But yes – I believe that the desire to lose oneself completely in another human being during sex, is, ultimately, unattainable, and there is a sense of tragedy in the longing and the impossibility.

However, if the desire to reach that moment of deindividualisation actually stems from a state of human loneliness, then it is not, in fact, a sexual issue, but simply something which people may have unwisely chosen to resolve with sex. Therefore it would be remiss of us to not consider answers outside of sex.

As many of you may know, I am a huge fan of opera, and when I am at an opera house, sitting comfortably in my seat as the lights go down and the curtain rises, one of my favourite places to look is into the orchestra pit. There is something so magical, and so beautiful about seeing twenty, thirty, forty musicians all working together, with one goal; one task. Instruments call and answer one another, and ten bows move in perfect harmony. When an orchestra is working well, there is also a sense of sacrifice: by being part of it, these musicians have given up their individual fame in order to offer something to the greater purpose, to an opera or a ballet or a concerto, whatever it may be. It would certainly be rare, but it may be possible that these are the instances which offer human beings the chance to become one with others.

However, I do not wish to put this forward based on that ‘sense of sacrifice’. I do not mean to say that human beings can only be enlightened by giving to the greater good. The impossibility of losing oneself in another during sex does not exist because sex is sinful! And orchestras are not the perfect answer to human loneliness because they are grand, and beautiful, and a symbol of high art. No. There is something selfish about sex, and I don’t mean that in a bad way. When people don’t take some responsibility for their own pleasure, it often leads to very joyless sex lives. Therefore it could be argued that being conscious of personal pleasure – or, in fact, any personal sensation – is actually very wise, and I’m not sure how sex would work if at least one partner wasn’t interested in him- or herself. However, of course, focusing on the self stands as a barrier to losing the self. If a person is interested in his own pleasure, then he cannot forget his own individual experience and existence. But when a group of people are, together, creating something, the focus is not on the individual: it is on the creation. And that could easily be conducive to defeating that sense of individualism.

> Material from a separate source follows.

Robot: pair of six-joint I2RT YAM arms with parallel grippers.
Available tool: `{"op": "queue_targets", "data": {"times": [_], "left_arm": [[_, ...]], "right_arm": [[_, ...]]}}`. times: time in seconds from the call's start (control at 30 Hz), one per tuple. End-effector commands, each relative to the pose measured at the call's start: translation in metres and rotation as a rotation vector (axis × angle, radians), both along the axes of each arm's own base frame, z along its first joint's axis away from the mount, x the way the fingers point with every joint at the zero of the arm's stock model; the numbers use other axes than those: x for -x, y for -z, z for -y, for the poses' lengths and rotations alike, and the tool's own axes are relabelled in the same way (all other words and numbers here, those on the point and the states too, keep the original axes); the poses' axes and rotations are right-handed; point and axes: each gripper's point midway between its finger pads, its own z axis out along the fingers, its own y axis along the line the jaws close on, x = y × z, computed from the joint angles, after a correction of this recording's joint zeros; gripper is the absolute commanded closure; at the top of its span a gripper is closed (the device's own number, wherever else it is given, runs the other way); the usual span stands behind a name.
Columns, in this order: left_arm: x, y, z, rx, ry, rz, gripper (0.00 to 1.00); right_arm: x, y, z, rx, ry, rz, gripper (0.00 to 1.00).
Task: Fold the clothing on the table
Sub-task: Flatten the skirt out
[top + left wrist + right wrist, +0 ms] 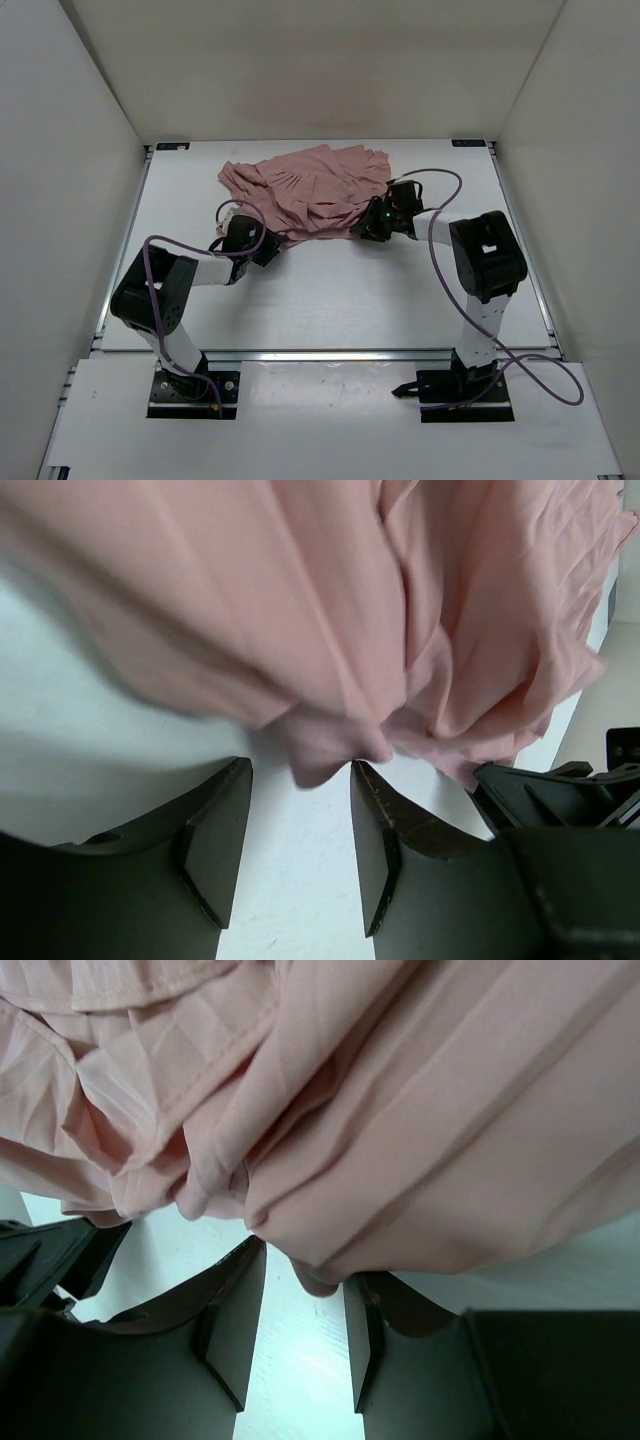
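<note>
The clothing (305, 190), a dusty-pink pleated garment, is found bunched and wrinkled in the upper centre of the overhead frame, lying on the white table (340, 300), with bare surface showing below it. The left gripper (262, 245) is placed at the lower left edge of the cloth and the right gripper (372, 226) at its lower right edge, the two being set well apart with the garment's lower hem between them. In the left wrist view the garment fills the upper part of the frame; the left gripper's jaws are seen standing apart, white table is visible in the gap between the dark fingers (215, 830), and a small fold of the hem hangs just at the mouth of that gap without being pinched. The left gripper is therefore recorded as open, with nothing clamped. In the right wrist view pleated layers cover the upper two thirds of the frame; the right gripper's jaws are likewise parted, table is seen between the fingers (235, 1320), and a rounded fold of the hem dips slightly between the fingertips, touching or nearly touching the finger at the right of the frame. No closed grip on the cloth is observed there, and the right gripper is recorded as open. A purple cable (440, 185) is noted looping above the right arm
</note>
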Motion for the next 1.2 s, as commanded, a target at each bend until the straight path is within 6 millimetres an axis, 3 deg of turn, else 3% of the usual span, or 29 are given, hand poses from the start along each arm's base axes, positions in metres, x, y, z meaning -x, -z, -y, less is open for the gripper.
{"op": "queue_targets", "data": {"times": [0.0,0.27,0.47,0.67,0.87,0.97,1.07,1.1,1.17], "left_arm": [[0.011,-0.013,-0.006,-0.002,-0.038,0.027,0.44],[0.015,-0.012,-0.021,0.002,-0.091,0.043,0.46],[-0.003,-0.021,-0.014,0.036,-0.137,0.080,0.39],[-0.022,-0.026,-0.006,0.056,-0.169,0.088,0.41],[-0.024,-0.012,-0.005,0.130,-0.183,0.046,0.49],[-0.017,-0.016,-0.002,0.163,-0.178,0.040,0.42],[-0.009,-0.021,0.003,0.163,-0.162,0.054,0.70],[-0.009,-0.021,0.003,0.162,-0.155,0.053,0.86],[-0.010,-0.019,0.002,0.159,-0.143,0.047,0.96]], "right_arm": [[0.016,0.008,0.004,0.032,0.010,-0.031,0.66],[0.024,0.012,0.004,0.027,0.012,-0.039,0.66],[0.021,0.016,0.005,0.025,0.020,-0.050,0.65],[0.014,0.016,0.007,0.022,0.023,-0.047,0.65],[0.012,0.018,0.006,0.032,0.014,-0.048,0.64],[0.016,0.021,0.007,0.030,0.013,-0.061,0.65],[0.017,0.024,0.007,0.028,0.013,-0.061,0.65],[0.018,0.025,0.008,0.025,0.015,-0.071,0.65],[0.016,0.024,0.008,0.025,0.012,-0.060,0.66]]}}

Of course, it’s just a theory – and a rather convoluted one at that – but I still think it’s something worth considering. And one thing seems certain, to me: with loneliness so rife, there must be, in some part of human existence, a desire to escape the individual.

8 comments

  1. Mina Lamieux says:

    Oral sex is an interesting topic. You say you come across more women who like it, I say I come across more women who dislike it. Usually because they have never had an orgasm from it, or from their own personal reasons of hygiene (being nervous of how they smell, look, etc down there) or simply because they can’t stop thinking about the fact that it takes a long time to orgasm that way. I had many exs that made me not want to receive oral because they would complain about how long I would take to orgasm, which usually resulted in my never having an orgasm… until I met my now husband and that changed everything about my relationship with oral and my cunt.

    It’s interesting that you bring up being too mentally conscious. Fact is, everything is very much mental for me.. whether it be oral sex or penetrative. If I am going to have an orgasm, it can’t happen without my head being in the game, so to speak. So in theory, I can never lose myself in sex, not completely, not if I also want to enjoy it’s pleasurable outcome of an orgasm. Sure, I can lose myself in a moment and an experience and transform myself into a different woman, but when that woman wants an orgasm, all thoughts are on my clit and the pleasure that is building within it.

    • Harper Eliot says:

      You’re quite right about the number of women who enjoy oral sex: I was actually thinking about the women within our sex-positive, blogging circles: it seems that most really own their orgasms, and enjoy the pleasure they get from receiving oral sex.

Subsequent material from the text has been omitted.